TASK: Until you reach the line containing "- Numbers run", reproduce each line of the listing exactly, please, and include that line as well.

TASK INPUTS:

________________________________________

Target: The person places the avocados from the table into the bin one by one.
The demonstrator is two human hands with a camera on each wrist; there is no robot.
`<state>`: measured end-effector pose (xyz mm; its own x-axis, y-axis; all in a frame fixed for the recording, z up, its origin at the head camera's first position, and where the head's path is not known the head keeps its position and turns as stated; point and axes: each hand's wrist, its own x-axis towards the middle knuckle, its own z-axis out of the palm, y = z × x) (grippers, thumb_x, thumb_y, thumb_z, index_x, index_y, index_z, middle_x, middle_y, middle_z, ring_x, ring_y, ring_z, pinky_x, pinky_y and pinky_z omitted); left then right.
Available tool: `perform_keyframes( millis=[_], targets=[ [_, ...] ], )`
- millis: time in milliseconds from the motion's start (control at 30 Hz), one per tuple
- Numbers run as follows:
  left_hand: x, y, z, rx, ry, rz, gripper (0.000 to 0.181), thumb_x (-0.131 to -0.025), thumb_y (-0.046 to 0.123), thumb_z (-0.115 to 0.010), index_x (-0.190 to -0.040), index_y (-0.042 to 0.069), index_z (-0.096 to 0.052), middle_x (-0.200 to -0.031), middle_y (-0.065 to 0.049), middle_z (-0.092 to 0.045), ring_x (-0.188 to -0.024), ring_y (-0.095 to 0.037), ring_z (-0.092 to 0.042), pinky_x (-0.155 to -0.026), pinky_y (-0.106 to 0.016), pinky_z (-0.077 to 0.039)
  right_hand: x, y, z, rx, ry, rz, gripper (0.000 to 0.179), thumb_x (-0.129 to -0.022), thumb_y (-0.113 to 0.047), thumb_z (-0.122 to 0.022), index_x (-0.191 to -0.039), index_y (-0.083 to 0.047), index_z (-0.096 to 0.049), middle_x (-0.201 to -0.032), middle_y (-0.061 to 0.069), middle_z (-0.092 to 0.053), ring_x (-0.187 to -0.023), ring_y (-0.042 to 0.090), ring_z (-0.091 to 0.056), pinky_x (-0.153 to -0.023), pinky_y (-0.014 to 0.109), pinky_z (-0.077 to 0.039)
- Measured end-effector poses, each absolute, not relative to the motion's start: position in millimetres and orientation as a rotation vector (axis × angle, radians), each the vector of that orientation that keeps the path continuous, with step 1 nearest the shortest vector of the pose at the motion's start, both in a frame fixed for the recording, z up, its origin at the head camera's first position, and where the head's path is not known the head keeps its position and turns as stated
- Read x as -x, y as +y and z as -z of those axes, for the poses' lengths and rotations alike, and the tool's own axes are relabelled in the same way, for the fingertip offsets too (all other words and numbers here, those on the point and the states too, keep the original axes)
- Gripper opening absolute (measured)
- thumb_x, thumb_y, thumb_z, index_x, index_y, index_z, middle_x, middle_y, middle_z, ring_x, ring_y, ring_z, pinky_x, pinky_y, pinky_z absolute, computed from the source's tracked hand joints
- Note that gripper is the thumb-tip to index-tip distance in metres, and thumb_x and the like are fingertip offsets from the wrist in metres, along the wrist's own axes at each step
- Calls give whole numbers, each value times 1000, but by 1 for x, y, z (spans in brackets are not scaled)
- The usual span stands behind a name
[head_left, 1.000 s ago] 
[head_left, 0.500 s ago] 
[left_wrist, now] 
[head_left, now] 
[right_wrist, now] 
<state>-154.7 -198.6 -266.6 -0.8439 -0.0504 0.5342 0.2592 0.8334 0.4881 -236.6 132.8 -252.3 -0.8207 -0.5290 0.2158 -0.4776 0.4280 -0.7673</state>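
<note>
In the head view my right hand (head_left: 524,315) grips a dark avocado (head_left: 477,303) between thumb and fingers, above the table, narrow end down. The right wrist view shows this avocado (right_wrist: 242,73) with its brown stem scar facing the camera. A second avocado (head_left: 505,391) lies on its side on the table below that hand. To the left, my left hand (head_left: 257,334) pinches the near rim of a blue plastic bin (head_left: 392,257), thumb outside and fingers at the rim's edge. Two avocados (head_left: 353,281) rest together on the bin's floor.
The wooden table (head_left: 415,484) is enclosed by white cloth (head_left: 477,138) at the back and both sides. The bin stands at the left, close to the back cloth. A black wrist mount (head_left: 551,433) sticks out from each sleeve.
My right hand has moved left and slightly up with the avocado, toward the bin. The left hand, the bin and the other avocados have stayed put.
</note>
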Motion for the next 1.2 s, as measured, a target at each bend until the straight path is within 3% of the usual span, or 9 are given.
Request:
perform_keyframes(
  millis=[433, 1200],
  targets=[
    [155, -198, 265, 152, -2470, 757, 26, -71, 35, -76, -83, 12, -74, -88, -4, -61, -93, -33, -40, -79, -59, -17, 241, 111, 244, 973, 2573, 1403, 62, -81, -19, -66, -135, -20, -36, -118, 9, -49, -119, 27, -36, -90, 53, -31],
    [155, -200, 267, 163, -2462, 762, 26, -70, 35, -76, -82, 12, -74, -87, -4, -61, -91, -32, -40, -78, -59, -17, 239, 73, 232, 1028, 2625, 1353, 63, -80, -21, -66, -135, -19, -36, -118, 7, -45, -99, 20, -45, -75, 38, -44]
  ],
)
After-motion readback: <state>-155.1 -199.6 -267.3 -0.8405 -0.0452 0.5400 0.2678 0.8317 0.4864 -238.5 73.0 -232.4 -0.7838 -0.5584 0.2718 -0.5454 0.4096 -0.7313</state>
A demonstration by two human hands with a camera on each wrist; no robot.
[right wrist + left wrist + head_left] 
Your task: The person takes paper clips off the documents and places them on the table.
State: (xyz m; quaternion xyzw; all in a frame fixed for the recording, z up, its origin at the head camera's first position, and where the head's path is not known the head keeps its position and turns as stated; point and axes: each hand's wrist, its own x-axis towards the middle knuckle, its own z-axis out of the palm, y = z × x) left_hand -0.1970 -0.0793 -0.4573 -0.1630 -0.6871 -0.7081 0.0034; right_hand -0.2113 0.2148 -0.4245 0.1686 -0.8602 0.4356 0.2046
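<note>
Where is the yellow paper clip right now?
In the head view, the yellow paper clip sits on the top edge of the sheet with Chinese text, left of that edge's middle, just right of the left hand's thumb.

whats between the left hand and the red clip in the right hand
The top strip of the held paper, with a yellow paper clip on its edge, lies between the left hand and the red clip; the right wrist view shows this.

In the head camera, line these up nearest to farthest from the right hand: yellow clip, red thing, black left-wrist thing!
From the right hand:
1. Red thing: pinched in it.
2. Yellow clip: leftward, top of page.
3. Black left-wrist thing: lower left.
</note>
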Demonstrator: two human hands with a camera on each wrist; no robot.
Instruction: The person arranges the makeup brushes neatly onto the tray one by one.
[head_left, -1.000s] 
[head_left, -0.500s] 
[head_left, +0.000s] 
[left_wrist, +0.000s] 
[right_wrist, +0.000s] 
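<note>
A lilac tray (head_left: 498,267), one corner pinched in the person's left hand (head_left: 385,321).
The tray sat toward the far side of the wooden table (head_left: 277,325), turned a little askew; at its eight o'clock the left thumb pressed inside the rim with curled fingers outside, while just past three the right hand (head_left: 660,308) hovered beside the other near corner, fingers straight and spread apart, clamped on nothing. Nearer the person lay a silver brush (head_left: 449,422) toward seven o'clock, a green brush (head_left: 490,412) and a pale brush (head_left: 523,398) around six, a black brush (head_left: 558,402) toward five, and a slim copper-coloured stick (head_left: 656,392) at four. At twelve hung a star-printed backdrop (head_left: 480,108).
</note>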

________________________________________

YOUR RESPONSE:
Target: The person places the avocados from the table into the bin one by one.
The demonstrator is two human hands with a camera on each wrist; there is no robot.
`<state>`: measured end-effector pose (xyz mm; its own x-axis, y-axis; all in a frame fixed for the recording, z up, its origin at the head camera's first position, and where the head's path is not known the head keeps its position and turns as stated; point and axes: each hand's wrist, its own x-axis towards the middle knuckle, its own z-axis out of the palm, y = z × x) (grippers, thumb_x, thumb_y, thumb_z, index_x, index_y, index_z, middle_x, middle_y, middle_z, ring_x, ring_y, ring_z, pinky_x, pinky_y and pinky_z omitted); left then right.
Available tool: `perform_keyframes( millis=[_], targets=[ [_, ...] ], )`
- millis: time in milliseconds from the motion's start (control at 30 Hz), one per tuple
- Numbers run as follows:

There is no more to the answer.